Verizon Launches Hosted Speech Platform
Verizon Business recently launched Open Hosted Speech Services (OHSS), a speech platform that allows customers to create and host their own speech applications while they continue to rely on Verizon Business' broader speech platform.
OHSS includes Nuance Communications' Open Speech Recognition (OSR) engine as part of the same shared network services that are used for Verizon's interactive voice response (IVR) platform. Also included:
- a hosted IVR application;
- a VoiceXML interpreter;
- text-to-speech capabilities; and
- a speaker verification application.
Verizon Business' professional services team can assist customers in developing and deploying applications that the customers themselves can host. That team can also help customers integrate OHSS with Verizon Business' other contact center solutions. In addition, OHSS customers have access to a full reporting suite that includes detailed billing backup and performance maintenance through the Verizon Enterprise Center.
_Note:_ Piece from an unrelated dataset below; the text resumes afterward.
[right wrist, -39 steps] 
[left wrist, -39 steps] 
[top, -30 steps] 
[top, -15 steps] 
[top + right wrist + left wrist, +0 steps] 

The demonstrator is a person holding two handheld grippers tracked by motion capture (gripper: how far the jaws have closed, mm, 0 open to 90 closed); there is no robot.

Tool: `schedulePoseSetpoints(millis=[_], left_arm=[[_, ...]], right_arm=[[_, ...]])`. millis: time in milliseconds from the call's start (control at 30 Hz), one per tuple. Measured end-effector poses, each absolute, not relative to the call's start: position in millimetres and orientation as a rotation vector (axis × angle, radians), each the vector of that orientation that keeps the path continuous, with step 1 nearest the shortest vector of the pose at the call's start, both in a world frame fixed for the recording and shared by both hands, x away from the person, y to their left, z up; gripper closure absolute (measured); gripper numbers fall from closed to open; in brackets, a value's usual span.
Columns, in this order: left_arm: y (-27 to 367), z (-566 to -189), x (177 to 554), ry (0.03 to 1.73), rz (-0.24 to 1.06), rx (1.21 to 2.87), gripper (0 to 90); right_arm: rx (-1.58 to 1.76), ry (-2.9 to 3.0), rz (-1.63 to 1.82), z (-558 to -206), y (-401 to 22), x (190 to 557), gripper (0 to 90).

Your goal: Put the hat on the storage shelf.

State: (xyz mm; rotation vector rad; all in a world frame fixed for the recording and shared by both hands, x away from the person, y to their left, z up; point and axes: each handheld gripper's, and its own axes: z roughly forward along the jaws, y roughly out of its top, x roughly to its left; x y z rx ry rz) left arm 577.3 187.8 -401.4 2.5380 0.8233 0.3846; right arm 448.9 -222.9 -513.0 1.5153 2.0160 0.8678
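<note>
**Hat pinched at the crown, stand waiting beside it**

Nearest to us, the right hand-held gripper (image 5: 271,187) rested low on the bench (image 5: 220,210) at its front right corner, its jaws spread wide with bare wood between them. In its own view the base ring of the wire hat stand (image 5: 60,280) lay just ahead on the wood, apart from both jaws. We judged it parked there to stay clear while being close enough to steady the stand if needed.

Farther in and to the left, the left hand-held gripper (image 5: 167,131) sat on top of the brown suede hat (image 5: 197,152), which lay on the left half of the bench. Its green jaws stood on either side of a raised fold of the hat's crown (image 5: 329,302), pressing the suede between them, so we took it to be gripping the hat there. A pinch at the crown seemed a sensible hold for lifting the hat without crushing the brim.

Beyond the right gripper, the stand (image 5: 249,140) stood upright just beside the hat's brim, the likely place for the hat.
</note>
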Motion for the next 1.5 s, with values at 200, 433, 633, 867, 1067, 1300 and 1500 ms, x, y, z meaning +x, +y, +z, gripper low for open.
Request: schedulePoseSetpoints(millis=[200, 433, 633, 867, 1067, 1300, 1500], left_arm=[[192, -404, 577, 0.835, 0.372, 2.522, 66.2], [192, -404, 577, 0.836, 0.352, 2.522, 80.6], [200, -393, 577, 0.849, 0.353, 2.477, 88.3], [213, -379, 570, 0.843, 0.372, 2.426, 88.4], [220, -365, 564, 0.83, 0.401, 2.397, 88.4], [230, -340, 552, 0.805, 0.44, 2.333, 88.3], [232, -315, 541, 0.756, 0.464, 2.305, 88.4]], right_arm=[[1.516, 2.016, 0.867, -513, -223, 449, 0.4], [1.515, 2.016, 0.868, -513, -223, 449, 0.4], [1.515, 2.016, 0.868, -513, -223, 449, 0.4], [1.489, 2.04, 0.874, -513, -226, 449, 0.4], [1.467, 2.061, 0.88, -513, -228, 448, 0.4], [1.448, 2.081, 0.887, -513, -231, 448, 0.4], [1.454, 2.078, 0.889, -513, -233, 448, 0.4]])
The reporting captures daily, weekly, and monthly speech application activity and allows users to access that information from any computer at any time.
OHSS gives users the flexibility and oversight typically associated with on-premises solutions without the large capital costs or burden of platform management. Applications typically reside on the customer's servers but can be executed on Verizon Business' Hosted IVR platform or on another platform of the customer's choosing, explains Tom Smith, Verizon Business' senior manager of IVR, speech, and IPCC product marketing.
"OHSS combines the benefits of hosted services -- such as reliability, geographic redundancy, automatic technology upgrades, and low total cost of ownership -- with the security and control that were previously only available in a premises-based solution," Mike Marcellin, vice president of global product marketing at Verizon Business, said in a statement.
As for the applications themselves, "there really are no limits as to the functionality -- just that they have to be based on VoiceXML 2.0," Smith says. Though the speech applications currently included are from Nuance, he says there's no requirement that the situation will have to remain that way. "We could conceivably work with other vendors going forward. There is nothing to prevent us from adding others."
OHSS is expected to be an attractive option for companies in the financial services, healthcare, government, and retail sectors, companies that Smith identifies as "the typical adopters of speech technologies." Smith says that he expects OHSS to appeal to large enterprises with sizable and highly experienced IT organizations but also to smaller enterprises that do not want to create and manage their own applications.